Son naufrage dans les ténèbres s’avère d’autant plus douloureux qu’après avoir mis de côté leurs propres ambitions du temps de sa suprématie, les femmes de sa vie entrent à leur tour dans la lumière, transportant la suite de l’histoire dans un autre théâtre tout aussi cruel et impitoyable, celui du star-system. Un producteur en vogue ayant entrepris d’adapter au cinéma le livre qui vient de propulser Marianne au rang des auteurs à succès, c’est Hilda qui, fort ironiquement, en décroche le rôle principal. Mais, alors que le film qui dénonce la maltraitance des femmes s’avère favori au festival de Cannes, l‘actrice se retrouve coincée entre ses espoirs de réussite et la violence machiste du cinéaste devenu son amant. Iniquité et hypocrisie l’emporteront-elles une fois de plus dans cet univers qui, aussi glamour soit-il, n’a, dans son obsession de plaire à tout prix, rien à envier aux aspects les plus détestables de la politique ? De ce côté, l’auteur semble nous laisser l’espoir, la vague #Metoo ayant quand même commencé à fissurer les pires habitudes patriarcales.

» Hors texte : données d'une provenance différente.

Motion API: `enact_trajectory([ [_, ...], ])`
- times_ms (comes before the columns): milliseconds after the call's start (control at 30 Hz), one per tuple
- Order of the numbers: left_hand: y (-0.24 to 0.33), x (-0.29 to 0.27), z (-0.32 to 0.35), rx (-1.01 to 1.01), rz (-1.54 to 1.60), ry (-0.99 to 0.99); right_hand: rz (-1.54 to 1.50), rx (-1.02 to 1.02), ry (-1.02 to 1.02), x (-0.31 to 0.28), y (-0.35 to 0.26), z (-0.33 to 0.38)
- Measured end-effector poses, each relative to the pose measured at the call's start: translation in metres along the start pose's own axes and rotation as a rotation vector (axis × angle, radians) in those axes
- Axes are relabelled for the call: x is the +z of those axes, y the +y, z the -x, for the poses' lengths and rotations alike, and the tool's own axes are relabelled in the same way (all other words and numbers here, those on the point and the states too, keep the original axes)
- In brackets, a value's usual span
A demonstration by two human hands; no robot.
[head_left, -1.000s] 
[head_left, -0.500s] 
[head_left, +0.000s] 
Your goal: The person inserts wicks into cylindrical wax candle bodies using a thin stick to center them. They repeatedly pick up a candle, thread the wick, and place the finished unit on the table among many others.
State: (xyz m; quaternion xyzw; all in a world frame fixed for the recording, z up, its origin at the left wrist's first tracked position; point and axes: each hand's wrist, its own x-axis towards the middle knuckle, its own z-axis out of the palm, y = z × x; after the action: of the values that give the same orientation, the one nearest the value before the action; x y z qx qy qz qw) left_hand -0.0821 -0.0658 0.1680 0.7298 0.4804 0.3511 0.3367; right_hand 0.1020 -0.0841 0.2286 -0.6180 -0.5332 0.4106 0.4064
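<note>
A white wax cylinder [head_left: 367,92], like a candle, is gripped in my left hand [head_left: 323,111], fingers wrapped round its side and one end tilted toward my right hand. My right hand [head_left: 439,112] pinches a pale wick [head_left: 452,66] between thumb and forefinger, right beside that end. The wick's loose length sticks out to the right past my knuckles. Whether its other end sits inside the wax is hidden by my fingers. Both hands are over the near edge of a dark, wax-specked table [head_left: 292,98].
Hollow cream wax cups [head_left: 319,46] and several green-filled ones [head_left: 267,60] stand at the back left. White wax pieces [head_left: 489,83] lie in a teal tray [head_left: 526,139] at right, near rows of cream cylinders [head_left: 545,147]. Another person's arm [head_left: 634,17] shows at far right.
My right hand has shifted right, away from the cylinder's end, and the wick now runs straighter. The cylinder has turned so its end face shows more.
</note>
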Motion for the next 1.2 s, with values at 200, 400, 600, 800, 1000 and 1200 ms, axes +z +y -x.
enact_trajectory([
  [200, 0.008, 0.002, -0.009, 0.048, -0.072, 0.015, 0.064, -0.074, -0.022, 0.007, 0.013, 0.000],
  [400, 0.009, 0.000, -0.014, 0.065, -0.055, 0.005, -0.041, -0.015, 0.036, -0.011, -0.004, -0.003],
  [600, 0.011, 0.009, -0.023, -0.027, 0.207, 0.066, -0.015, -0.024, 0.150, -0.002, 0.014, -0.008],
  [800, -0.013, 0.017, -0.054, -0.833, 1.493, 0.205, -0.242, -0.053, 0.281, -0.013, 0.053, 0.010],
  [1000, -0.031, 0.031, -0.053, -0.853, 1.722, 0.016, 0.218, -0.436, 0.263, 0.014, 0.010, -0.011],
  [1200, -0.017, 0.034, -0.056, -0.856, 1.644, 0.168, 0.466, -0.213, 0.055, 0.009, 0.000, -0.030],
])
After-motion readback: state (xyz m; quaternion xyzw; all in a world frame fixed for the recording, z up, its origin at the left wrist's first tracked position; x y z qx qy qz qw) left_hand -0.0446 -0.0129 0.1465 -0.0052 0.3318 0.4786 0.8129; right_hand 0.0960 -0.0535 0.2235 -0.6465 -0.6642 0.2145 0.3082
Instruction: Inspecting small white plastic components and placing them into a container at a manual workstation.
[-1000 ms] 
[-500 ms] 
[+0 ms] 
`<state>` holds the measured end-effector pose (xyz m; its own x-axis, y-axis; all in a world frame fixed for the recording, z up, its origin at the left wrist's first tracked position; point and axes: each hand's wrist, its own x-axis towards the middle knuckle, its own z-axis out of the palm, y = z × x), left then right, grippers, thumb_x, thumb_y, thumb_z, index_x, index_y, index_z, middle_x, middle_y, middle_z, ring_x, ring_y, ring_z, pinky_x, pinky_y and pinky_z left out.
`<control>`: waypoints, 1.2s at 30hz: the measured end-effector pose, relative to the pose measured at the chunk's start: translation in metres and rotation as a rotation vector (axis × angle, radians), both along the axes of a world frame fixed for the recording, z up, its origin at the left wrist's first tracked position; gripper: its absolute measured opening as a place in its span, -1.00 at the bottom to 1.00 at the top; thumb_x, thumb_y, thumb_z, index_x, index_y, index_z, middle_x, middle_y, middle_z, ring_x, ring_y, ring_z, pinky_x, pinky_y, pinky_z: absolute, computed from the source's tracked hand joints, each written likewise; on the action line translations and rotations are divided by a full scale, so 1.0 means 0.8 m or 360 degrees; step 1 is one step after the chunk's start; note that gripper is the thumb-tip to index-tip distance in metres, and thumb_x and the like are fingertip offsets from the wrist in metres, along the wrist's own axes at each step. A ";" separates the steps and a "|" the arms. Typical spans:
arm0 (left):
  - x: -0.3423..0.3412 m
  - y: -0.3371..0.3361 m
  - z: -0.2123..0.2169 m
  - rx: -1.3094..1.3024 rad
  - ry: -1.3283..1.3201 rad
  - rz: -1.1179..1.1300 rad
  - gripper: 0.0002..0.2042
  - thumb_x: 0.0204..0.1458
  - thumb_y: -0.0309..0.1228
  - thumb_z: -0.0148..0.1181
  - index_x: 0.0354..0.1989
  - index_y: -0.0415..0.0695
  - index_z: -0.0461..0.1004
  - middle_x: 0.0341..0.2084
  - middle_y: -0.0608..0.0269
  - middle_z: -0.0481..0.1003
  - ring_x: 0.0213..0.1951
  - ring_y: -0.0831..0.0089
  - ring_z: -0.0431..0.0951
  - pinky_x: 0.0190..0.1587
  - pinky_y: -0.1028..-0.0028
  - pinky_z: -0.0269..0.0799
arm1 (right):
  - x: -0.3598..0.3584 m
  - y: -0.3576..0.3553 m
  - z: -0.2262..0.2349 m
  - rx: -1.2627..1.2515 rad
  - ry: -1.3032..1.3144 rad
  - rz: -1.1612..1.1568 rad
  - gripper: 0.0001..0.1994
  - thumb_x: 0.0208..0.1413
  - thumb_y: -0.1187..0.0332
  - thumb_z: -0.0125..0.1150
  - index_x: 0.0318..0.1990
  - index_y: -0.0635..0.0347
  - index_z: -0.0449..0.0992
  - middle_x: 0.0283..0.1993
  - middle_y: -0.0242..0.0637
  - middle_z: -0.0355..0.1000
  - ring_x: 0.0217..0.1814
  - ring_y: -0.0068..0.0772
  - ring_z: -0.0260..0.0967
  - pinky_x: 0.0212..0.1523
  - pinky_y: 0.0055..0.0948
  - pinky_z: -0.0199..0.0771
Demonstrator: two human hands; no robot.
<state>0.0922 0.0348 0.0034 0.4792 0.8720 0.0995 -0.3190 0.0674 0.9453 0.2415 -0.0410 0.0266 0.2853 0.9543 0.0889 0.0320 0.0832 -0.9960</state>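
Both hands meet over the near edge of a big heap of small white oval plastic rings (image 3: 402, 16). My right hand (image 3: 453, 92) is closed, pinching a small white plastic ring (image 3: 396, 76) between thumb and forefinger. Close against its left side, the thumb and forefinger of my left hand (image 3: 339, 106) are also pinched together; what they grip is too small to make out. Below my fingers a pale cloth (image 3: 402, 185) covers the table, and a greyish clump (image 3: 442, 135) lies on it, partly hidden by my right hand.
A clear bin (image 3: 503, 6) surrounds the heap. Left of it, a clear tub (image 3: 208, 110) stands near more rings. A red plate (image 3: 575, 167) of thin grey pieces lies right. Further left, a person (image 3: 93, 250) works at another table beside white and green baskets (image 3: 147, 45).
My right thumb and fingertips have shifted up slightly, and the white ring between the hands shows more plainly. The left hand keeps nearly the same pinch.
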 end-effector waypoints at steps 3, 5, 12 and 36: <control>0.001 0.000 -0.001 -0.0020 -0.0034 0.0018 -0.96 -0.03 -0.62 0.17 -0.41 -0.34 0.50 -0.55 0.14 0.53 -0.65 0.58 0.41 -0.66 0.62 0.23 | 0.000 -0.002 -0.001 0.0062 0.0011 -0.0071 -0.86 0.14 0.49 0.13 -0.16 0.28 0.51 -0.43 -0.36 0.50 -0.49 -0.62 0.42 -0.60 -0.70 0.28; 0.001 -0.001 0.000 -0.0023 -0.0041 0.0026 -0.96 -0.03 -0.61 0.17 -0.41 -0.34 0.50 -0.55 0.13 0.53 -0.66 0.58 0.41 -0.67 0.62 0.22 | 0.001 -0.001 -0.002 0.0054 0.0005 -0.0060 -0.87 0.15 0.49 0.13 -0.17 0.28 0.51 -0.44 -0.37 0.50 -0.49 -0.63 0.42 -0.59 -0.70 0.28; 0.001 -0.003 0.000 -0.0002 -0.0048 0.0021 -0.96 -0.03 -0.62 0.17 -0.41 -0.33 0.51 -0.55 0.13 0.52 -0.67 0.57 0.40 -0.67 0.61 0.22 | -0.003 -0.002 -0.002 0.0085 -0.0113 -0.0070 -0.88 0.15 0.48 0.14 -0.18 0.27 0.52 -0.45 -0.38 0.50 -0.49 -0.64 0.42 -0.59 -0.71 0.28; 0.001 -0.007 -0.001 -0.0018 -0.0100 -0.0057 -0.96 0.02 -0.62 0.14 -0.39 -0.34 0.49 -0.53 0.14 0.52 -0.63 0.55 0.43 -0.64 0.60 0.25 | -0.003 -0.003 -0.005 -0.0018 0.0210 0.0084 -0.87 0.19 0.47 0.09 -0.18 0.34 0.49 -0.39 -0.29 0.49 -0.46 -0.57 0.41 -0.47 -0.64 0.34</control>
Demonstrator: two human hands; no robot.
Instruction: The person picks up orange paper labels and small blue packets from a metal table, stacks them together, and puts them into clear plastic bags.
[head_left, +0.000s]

Habile à peindre ses personnages dans leur complexité et leurs fêlures, tous un savoureux mélange de traits empruntés à une brochette de noms connus sans que l’on puisse se référer à l’un plutôt qu’à l’autre comme dans un roman à clef, Karine Tuil nous divertit autant de ses situations vaudevillesques que de ses observations acérées, toujours justes, des travers de notre société. La lucidité et parfois le cynisme développés par ses caractères dans l’ampleur de leurs désillusions lui permettent une réflexion aussi fine que féroce sur les jeux de pouvoir, politique ou médiatique, sur ce qui fait de l’art de plaire - de plus en plus aléatoire et versatile sous l’influence des réseaux sociaux - une guerre sociale, une « guerre par d’autres moyens » selon la formule de Clausewitz reprise par Foucault dans sa définition de la politique.


Soif de pouvoir, orgueil, séduction et paraître sont ici les maîtres-mots d’une comédie humaine qui trouve son acmé dans les rapports de domination entre les hommes et les femmes, là où les jeunes générations, non sans hiatus ni déconvenues non plus d’ailleurs, commencent à faire bouger les lignes. En attendant, c’est un miroir empli de zones d’ombre que nous tend ce roman réaliste et cruel, pourtant délicieusement divertissant. Pouvoir ou glamour : même combat, même naufrage. Coup de coeur.